García Martínez – 22 julio 2003
El calor que estamos padeciendo se pasa de la raya. Por su fuerza, que es tremenda, y por una duración que ya todos tenemos por excesiva. Estamos ante una evidencia, pero nadie quiere cogerla por los cuernos. Ni los tíos del tiempo –que se salen por peteneras y como si la cosa no fuese con ellos–, ni el público en general, que esconde la cabeza debajo del ala. Queremos dar por fuera una sensación de normalidad, cuando por dentro padecemos un mosqueo calórico de enormes proporciones.
Ya que ha salido a relucir el mosqueo –y mientras ponemos el ventilador a todo lo que da–, me parece bueno detenernos en esta palabra siquiera un momento. De toda la vida de Dios, mosquearse significó tener la sensación de que, por la acción de otros o de la propia Naturaleza, podríamos sufrir algún perjuicio. Mosquear –ahora tan de moda– equivale a recelar, o sea «temer, desconfiar y sospechar».

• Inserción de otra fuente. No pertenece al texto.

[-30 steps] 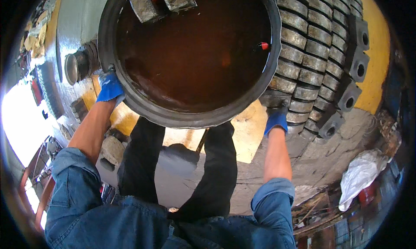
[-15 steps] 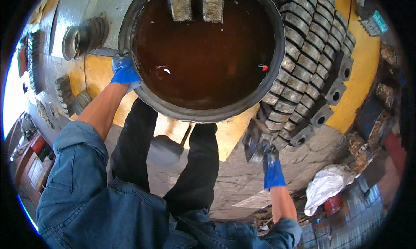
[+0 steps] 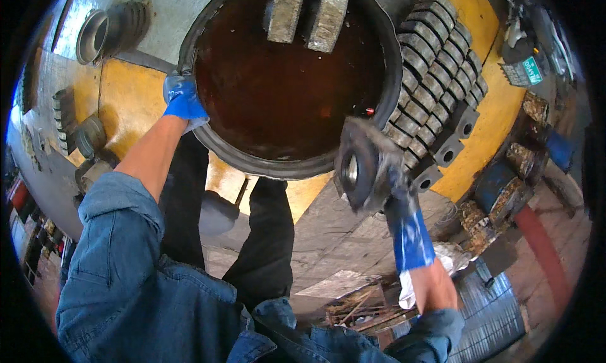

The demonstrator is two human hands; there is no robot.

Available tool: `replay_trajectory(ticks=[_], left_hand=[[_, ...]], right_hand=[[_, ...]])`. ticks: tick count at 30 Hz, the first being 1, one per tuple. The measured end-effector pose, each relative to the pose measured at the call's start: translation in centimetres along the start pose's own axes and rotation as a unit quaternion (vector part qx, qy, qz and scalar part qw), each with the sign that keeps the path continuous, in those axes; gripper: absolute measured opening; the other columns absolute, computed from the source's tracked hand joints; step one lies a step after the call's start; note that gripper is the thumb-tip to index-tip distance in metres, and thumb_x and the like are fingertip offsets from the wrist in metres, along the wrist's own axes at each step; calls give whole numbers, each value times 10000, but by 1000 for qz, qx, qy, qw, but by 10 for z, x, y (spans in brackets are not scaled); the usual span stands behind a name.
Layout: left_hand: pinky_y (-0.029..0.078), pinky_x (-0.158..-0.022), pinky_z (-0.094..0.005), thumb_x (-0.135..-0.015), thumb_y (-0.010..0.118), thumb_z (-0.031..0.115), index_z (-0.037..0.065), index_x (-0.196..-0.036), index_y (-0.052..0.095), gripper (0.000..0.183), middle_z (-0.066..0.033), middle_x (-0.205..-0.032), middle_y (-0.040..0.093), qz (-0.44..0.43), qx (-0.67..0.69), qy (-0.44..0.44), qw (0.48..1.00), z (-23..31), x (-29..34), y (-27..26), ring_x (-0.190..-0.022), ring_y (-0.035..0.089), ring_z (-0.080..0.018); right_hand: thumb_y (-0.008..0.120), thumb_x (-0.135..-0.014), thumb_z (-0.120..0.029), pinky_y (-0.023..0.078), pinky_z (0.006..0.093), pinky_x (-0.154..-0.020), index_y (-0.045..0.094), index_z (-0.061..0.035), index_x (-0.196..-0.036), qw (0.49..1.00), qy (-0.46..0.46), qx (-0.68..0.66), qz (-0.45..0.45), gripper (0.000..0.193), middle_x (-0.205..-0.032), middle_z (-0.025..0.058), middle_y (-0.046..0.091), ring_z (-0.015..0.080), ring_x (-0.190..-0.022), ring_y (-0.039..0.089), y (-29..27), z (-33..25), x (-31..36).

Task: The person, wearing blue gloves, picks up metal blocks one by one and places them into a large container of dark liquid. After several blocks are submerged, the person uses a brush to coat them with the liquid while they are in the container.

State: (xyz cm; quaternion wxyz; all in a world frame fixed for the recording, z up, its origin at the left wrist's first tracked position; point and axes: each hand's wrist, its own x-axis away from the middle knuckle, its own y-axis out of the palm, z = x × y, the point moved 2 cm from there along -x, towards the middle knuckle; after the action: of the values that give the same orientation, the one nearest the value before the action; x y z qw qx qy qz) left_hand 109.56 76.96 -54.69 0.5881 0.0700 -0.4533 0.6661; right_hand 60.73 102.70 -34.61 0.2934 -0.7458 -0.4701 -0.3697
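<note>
A large round dark basin [image 3: 297,167] holds dark brown liquid [image 3: 278,91]. My left hand [image 3: 183,98], in a blue glove, is closed on the left side of its rim. Beside the rim's lower right, my gloved right hand [image 3: 399,196] grips a squarish grey metal block with a round hole [image 3: 363,164]. The block is tilted and smeared by motion; my fingers are partly hidden behind it. Two worn bars [image 3: 286,12] stick out over the liquid at the far side. A small red and white object [image 3: 370,111] shows near the basin's right edge.
Right of the basin stand stacked rows of metal blocks [image 3: 435,63], some with round holes facing me. Metal rings [image 3: 93,37] lie at the far left, and ridged parts [image 3: 65,120] nearer. Rusty pieces [image 3: 505,199] and a white sack [image 3: 442,262] are at the right.
My right hand has lifted the block from beside the stack and brought it up and left toward the basin's rim. The view has shifted; my left hand stays on the rim.
</note>
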Motion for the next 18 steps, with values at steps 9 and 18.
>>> replay_trajectory(ticks=[9,18], left_hand=[[567,-737,-351,-1054,525,305,38,-1163,688,331,-96,-1026,735,65,-71,-8,995,-8,-11,-5,-858,676,-206],[547,-732,-348,-1034,559,370,38,-1146,697,376,-101,-984,743,61,-21,-20,998,4,0,-7,-834,661,-179]], right_hand=[[543,-994,-536,443,435,-1095,547,-49,-1402,984,-71,-93,-132,635,-1372,123,603,276,-1246,568,90,-81,-187],[586,-990,-476,460,449,-1071,600,-78,-1348,985,-49,-154,-55,536,-1323,105,638,285,-1175,610,150,-119,-275]])
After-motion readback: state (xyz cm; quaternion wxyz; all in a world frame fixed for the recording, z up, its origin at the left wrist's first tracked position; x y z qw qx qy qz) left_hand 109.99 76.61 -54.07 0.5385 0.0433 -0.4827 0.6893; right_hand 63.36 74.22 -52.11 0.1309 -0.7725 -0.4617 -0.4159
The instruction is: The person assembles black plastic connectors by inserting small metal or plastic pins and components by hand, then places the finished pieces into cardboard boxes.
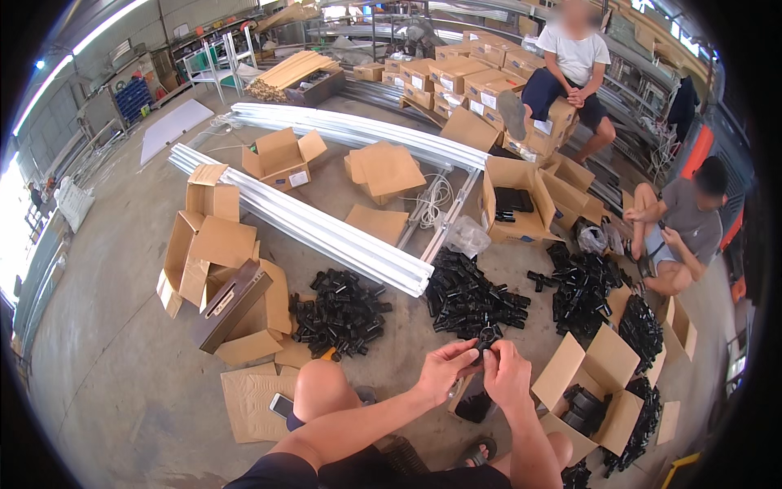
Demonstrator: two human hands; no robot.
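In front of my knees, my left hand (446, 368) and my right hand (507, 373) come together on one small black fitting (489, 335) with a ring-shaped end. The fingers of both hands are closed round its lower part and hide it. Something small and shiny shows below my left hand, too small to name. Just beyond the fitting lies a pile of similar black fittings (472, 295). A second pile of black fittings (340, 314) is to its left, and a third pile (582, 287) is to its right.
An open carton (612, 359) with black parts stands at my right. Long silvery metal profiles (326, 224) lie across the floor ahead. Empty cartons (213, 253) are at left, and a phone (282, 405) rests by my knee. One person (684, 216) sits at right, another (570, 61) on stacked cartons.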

En los días que corren, la palabra ha salido de las catacumbas y sobre todo la gente joven entiende que mosquearse equivale a cabrearse. Esta última acepción también la admite el Diccionario, pero le da el carácter de secundaria. A mis cortas luces (y para la buena marcha), el mosqueo debería volver a sus orígenes, cuando significaba tener la mosca detrás de la oreja.
En el caso del despiadado calorazo que padecemos últimamente, el término mosqueo viene al pelo en sus dos acepciones: nos enfada y, además, nos hace sospechar si no habrá algo detrás de este fenómeno calórico. Algo malo, desde luego. Como podría ser un anticipo de la fin del mundo. Pero nadie se atreve a hablar de esto, como si de esa forma quedara conjurado el peligro.
Todo el mundo lamenta este recalentamiento colectivo. Pero unos y otros están a lo suyo: que si el sucesor de Aznar –¿y si no hubiera lugar a ello?–, que si los pelotazos urbanísticos, que si Ronaldinho ha costado lo mismo que Beckham… En fin, excusas de mal pagador, para eludir la realidad y no escuchar –por más que vaya in crescendo– el galope de los Cuatro Jinetes.